### WHAT YOU ARE ASKED TO DO
From the first line to the last, repeat the data exactly and drop the pictures.

### DATA BELOW

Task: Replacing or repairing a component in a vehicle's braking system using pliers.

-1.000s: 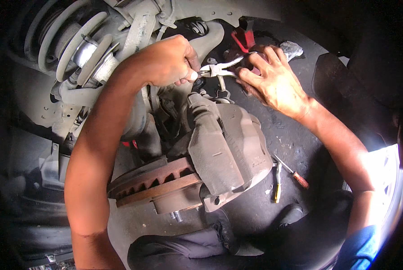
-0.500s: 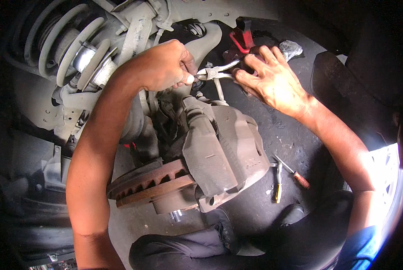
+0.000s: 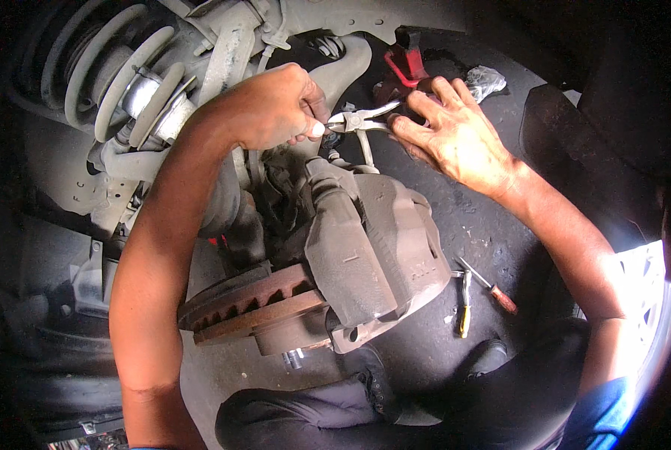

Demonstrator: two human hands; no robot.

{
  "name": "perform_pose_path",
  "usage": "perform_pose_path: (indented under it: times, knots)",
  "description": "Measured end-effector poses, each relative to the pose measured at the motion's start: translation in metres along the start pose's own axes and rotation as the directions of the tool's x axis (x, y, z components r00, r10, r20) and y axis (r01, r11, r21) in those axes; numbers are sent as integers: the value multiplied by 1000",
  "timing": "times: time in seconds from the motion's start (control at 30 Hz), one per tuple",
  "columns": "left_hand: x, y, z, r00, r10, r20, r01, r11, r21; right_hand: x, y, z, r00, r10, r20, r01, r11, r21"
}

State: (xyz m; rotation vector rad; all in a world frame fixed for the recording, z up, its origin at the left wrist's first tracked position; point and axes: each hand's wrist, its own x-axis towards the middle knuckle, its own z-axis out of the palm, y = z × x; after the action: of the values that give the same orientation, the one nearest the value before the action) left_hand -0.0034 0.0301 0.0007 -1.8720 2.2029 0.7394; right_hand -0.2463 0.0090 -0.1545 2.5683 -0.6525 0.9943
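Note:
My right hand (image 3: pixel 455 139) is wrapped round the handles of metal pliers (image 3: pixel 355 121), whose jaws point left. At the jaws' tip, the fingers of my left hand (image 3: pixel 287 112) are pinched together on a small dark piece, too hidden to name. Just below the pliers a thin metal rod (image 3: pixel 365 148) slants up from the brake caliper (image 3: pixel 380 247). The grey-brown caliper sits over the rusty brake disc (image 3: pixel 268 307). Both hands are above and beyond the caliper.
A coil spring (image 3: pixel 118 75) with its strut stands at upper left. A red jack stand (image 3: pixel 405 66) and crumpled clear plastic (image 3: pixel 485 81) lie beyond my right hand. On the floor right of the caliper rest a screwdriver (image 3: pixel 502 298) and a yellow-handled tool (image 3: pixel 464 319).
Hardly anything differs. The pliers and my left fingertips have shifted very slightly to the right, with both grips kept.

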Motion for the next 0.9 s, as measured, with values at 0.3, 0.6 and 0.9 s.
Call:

### REPLY
Task: Replacing or repairing a component in a vehicle's braking system using pliers.

-1.000s: 
-0.500s: 
+0.000s: 

Demonstrator: two human hands; no robot.

{
  "name": "perform_pose_path",
  "usage": "perform_pose_path: (indented under it: times, knots)",
  "description": "Measured end-effector poses, each relative to the pose measured at the motion's start: translation in metres along the start pose's own axes and rotation as the directions of the tool's x axis (x, y, z components r00, r10, r20) and y axis (r01, r11, r21) in those axes; numbers are sent as integers: the value multiplied by 1000",
  "timing": "times: time in seconds from the motion's start (control at 30 Hz), one per tuple",
  "columns": "left_hand: x, y, z, r00, r10, r20, r01, r11, r21; right_hand: x, y, z, r00, r10, r20, r01, r11, r21"
}

State: (xyz m; rotation vector rad; all in a world frame fixed for the recording, z up, its origin at the left wrist's first tracked position; point and axes: each hand's wrist, its own x-axis towards the middle knuckle, its own z-axis out of the palm, y = z × x; after the action: of the values that give the same orientation, the one nearest the value before the action) left_hand -0.0034 0.0301 0.0007 -1.8720 2.2029 0.7394; right_hand -0.2463 0.0090 -0.1545 2.5683 -0.6525 0.9943
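Note:
My right hand (image 3: pixel 455 139) is wrapped round the handles of metal pliers (image 3: pixel 355 121), whose jaws point left. At the jaws' tip, the fingers of my left hand (image 3: pixel 287 112) are pinched together on a small dark piece, too hidden to name. Just below the pliers a thin metal rod (image 3: pixel 365 148) slants up from the brake caliper (image 3: pixel 380 247). The grey-brown caliper sits over the rusty brake disc (image 3: pixel 268 307). Both hands are above and beyond the caliper.
A coil spring (image 3: pixel 118 75) with its strut stands at upper left. A red jack stand (image 3: pixel 405 66) and crumpled clear plastic (image 3: pixel 485 81) lie beyond my right hand. On the floor right of the caliper rest a screwdriver (image 3: pixel 502 298) and a yellow-handled tool (image 3: pixel 464 319).
Hardly anything differs. The pliers and my left fingertips have shifted very slightly to the right, with both grips kept.
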
Motion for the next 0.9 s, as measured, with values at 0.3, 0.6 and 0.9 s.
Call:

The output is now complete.